Work is never hard to find for graduates of NIU’s program – most student have three job offers on the table as they complete their studies – and Allison promptly became an itinerant teacher of the visually impaired (TVI) and a certified Orientation and Mobility Specialist in the Chicago Public Schools.
He served in 25 different schools last year, teaching around 30 students how to use their white canes and how to navigate independently. This year, he is delivering that curriculum, as well as literacy in Braille, to four children at Mount Greenwood Elementary School.
Teaching is now his dream come true.
“I never thought I would be an educator,” Allison says. “I really do love working with kids. When I was growing up, I loved coaching them – I’ve coached figure skating for almost eight years now – and I just fell in love with it. It’s become a passion.”
But the ice retains its allure.
Allison is a coach of the Chicago Blackhawks Blind Hockey team, which boasts 20 players ages “4 to 30-something” with varying degrees of visual impairments.
“When I first heard about this, I thought it was one of those things where they were just trying to get kids who were visually impaired to do something,” he says. “My life has always been on ice, so I brought my skates over to check it out. I saw that it was legit. I saw they had a goal and that they had a drive to make this work.”
The players were working on drills like a sighted hockey team, chasing and shooting a larger-than-normal puck made of steel with ball bearings inside that creates a hollow, tinny noise. At the end of their practice, they scrimmaged.
He knew he had to become involved. “I talked with the guy in charge; his name was Mike Svac. I told him, ‘I’m a TVI. I’ve been on skates my whole life. How can I help?’ ”

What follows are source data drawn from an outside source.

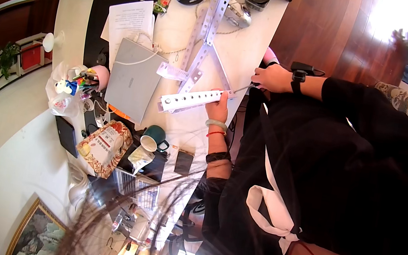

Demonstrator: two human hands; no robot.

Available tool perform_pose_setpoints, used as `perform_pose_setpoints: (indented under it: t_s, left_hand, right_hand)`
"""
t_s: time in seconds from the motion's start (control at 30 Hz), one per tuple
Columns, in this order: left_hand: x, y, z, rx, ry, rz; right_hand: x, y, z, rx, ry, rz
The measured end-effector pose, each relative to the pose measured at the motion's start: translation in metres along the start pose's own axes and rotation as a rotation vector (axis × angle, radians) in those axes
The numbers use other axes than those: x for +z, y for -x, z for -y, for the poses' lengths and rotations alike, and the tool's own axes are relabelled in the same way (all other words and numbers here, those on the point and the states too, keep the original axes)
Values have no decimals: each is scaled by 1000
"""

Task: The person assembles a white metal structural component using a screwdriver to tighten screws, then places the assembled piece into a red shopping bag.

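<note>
Fisheye view from my end: heavy barrel distortion, black vignette all round the rim, straight edges bend near it. Strong daylight blows out the wood floor top right, pure white glare there. Another flare at the bottom centre. White desk is bright, evenly lit, w/ only soft shadows. Dark clothing at right loses nearly all detail. Centre is fairly sharp; hair strands close to the lens at lower left are blurred.
</note>
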State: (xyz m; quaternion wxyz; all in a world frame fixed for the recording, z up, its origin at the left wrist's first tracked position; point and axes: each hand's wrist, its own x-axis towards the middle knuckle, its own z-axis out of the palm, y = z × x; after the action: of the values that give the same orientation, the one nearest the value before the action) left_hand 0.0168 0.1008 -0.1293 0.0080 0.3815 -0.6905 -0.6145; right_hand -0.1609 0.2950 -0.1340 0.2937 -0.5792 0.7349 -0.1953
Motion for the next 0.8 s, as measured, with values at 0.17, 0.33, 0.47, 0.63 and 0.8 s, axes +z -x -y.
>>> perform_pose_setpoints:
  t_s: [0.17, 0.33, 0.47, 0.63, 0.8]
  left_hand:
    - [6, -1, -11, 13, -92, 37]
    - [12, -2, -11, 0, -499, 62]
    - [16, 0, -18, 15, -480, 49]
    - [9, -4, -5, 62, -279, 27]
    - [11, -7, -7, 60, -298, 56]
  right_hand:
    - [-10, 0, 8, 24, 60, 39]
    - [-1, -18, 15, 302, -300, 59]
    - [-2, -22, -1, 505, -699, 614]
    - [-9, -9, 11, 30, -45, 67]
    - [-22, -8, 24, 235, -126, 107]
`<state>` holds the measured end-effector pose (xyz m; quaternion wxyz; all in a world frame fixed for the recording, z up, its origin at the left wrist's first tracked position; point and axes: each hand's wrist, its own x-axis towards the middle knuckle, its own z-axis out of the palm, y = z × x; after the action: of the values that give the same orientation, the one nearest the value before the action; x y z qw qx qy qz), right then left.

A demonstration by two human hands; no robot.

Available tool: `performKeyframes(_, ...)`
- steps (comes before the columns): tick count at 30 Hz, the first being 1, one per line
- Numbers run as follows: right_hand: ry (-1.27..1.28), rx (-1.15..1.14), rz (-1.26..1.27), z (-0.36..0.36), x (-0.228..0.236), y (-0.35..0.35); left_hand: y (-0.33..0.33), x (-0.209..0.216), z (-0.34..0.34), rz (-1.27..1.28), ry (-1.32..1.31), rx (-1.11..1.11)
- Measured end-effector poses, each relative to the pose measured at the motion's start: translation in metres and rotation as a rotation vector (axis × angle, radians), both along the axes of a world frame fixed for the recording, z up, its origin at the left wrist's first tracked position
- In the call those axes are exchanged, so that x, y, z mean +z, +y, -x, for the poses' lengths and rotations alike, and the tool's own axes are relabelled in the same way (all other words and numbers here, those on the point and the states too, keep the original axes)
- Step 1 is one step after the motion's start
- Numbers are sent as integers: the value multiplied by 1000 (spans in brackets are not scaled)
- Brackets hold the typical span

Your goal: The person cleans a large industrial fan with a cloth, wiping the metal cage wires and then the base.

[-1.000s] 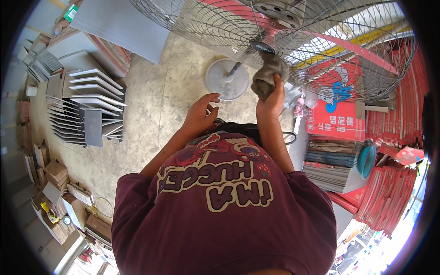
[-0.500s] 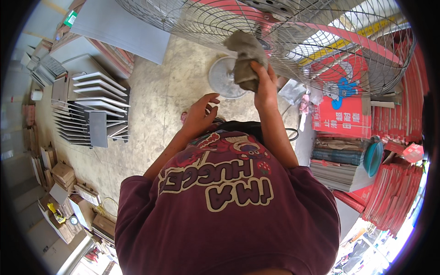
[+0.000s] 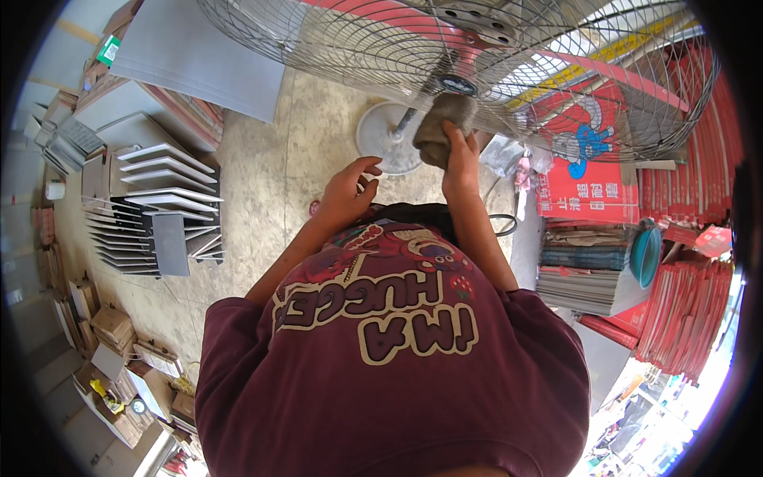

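Note:
My right hand (image 3: 461, 163) grips a bunched grey-brown cloth (image 3: 442, 127), held up against the front of a large fan's wire guard (image 3: 381, 71). The cloth lies just below the dark round hub cap (image 3: 455, 85) at the guard's middle. Red blades show through the wires. My left hand (image 3: 350, 189) hangs in front of my body, fingers loosely curled and apart, touching nothing. Beyond it the fan's round grey base (image 3: 373, 143) stands on the floor, its pole partly hidden behind the cloth.
On the left a dark rack (image 3: 171, 238) holds several upright grey panels. A large grey sheet (image 3: 214, 56) leans behind it. To the right are a red printed carton (image 3: 588, 187), stacked flat red packs (image 3: 687, 318) and a teal basin (image 3: 644, 257). Cardboard boxes (image 3: 114, 324) line the lower left.
The cloth in my right hand has moved down off the hub cap, which now shows. It looks more bunched. My left hand has barely moved.

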<state>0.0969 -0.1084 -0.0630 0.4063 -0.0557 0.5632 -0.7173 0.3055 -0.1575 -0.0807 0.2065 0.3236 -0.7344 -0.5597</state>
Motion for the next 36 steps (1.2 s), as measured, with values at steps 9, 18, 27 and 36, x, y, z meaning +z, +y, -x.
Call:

Part of the practice time is devoted to navigating the rink.
“We’re trying to get the skaters aware of the ice surface; its dimensions; its width; its length,” Allison says. “We do drills going up and down the ice, and they sort of build a visual map – for lack of a better term – inside of the brain. They figure out where things are. We do a lot of drills based around the net. We pass to the skaters, and then they circle back and shoot. We’re making them better skaters.”
NIU’s “phenomenal” preparation has served him well, he adds.
“The thing that made me notice how well I was prepared for this field was in seeing how other people who weren’t educated in this field try to instruct the visually impaired. They say, ‘Over here. Over there.’ It doesn’t work like that,” he says.
“I had great instructors at Northern who made certain that the content development was there, that we needed to teach these kids with concrete demonstrations that they’re able to understand,” he adds. “If a coach is explaining something, and they don’t quite get it, we use hand-over-hand technique to show how to move the puck, how to pass.”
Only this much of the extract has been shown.